Investigation of cannabinoid pharmacology in a vertebrate with a phylogenetic history distinct from that of mammals may allow better understanding of the physiological significance of cannabinoid neurochemistry. Taricha granulosa, the roughskin newt, was used here to characterize an amphibian cannabinoid receptor. Behavioral experiments demonstrated that the cannabinoid agonist levonantradol inhibits both newt spontaneous locomotor activity and courtship clasping behavior. Inhibition of clasping was dose-dependent and potent (IC(50) = 1.2 microgram per animal). Radioligand binding studies using [(3)H]CP-55940 allowed identification of a specific binding site (K(D) = 6.5 nM, B(max) = 1,853 fmol/mg of protein) in brain membranes. Rank order of affinity of several ligands was consistent with that reported for mammalian species (K(D), nM) : CP-55940 (3.8) > levonantradol (13.0) > WIN55212-2 (25.7) anandamide (1,665) approximately anandamide 100 microM phenylmethylsulfonyl fluoride (2,398). The cDNA encoding the newt CB1 cannabinoid receptor was cloned, and the corresponding mRNA of 5.9 kb was found to be highly expressed in brain. A nonclonal Chinese hamster ovary cell line stably expressing the newt CB1 cannabinoid receptor was prepared that allowed demonstration of cannabinoid-mediated inhibition of adenylate cyclase (EC 4.6.1.1) activity. This inhibition was dose-dependent and occurred at concentrations consistent with affinities determined through radioligand binding experiments.
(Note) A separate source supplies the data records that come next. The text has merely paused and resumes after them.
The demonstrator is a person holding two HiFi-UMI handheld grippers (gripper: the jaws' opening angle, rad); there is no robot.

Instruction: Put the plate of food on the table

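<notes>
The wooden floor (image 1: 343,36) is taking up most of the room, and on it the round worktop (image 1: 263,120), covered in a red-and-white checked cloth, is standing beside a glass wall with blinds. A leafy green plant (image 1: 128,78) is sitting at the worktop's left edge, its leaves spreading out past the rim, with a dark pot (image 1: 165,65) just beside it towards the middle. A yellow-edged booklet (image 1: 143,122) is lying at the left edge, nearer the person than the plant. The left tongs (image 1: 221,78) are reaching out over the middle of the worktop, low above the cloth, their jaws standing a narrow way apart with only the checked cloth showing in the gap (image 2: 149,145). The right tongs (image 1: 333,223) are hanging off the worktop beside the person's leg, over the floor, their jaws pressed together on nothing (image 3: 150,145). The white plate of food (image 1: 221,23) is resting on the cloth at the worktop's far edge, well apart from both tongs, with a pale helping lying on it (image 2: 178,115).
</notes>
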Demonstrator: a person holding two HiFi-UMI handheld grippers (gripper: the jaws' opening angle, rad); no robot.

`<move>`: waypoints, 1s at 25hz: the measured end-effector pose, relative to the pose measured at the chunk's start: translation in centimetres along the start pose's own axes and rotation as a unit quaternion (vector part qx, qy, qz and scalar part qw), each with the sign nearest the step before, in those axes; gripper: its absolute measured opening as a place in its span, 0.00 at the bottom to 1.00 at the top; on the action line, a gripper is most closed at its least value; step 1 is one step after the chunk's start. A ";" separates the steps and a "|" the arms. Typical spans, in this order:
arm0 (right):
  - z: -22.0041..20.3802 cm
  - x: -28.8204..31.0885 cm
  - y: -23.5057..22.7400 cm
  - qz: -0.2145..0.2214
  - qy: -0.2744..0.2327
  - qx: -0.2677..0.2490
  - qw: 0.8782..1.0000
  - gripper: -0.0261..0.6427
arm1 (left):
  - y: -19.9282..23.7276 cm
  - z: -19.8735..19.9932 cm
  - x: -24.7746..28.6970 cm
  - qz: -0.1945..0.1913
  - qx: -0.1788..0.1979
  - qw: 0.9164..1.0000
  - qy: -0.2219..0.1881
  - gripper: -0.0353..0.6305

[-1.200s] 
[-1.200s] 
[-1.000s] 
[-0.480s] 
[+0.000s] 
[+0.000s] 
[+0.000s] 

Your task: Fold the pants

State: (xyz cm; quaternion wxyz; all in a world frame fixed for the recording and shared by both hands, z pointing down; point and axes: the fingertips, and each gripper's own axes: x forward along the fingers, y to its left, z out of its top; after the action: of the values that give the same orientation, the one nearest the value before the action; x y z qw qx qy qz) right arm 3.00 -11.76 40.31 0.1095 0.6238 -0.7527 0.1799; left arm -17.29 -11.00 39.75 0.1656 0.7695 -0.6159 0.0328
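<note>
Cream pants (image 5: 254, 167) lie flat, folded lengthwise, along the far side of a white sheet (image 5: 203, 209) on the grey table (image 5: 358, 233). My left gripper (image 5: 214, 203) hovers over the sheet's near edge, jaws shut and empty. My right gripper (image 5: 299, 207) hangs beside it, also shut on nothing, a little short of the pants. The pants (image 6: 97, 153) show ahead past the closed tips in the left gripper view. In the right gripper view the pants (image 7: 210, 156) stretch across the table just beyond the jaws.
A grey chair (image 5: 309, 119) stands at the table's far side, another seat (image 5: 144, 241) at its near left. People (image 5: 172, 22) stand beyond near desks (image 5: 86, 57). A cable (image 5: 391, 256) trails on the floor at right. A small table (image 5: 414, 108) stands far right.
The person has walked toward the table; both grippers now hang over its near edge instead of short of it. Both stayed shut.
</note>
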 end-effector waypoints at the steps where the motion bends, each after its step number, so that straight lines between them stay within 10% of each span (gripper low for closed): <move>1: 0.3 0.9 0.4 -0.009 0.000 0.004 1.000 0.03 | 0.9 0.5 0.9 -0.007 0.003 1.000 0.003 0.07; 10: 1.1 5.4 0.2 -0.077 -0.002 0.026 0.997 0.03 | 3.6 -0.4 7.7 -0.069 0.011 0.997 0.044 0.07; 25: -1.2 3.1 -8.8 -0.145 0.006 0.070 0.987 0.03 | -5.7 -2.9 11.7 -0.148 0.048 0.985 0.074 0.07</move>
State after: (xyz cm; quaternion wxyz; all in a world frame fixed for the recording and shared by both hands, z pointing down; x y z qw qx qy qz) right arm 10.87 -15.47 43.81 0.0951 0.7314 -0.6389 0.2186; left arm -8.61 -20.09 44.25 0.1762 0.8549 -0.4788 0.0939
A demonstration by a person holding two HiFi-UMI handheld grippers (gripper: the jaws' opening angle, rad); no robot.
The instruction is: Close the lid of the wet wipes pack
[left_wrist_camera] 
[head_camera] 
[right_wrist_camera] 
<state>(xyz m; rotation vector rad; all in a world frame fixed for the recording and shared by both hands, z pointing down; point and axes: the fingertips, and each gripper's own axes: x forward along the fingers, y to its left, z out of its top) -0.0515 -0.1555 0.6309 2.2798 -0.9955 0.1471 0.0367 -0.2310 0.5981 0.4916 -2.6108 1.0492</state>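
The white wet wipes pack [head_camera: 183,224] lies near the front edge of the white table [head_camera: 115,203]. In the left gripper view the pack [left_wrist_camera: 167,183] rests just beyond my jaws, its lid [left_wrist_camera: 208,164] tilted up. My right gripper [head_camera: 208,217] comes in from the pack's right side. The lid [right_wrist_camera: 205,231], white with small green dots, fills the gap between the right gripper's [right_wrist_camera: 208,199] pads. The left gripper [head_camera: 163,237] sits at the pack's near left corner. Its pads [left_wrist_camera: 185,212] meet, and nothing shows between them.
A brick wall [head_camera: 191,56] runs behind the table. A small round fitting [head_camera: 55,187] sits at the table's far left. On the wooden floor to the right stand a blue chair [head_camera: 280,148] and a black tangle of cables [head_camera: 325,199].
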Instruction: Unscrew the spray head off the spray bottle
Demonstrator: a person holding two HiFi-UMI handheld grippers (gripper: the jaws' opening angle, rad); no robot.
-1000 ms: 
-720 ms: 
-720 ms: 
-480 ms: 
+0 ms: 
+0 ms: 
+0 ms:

The behavioral, pharmacological, and molecular cloning results demonstrate that a CB1 cannabinoid receptor is expressed in the CNS of the roughskin newt. This amphibian CB1 is very similar in density, ligand binding affinity, ligand binding specificity, and amino acid sequence to mammalian CB1. The high degree of evolutionary conservation of cannabinoid signaling systems implies an important physiological role in vertebrate brain function.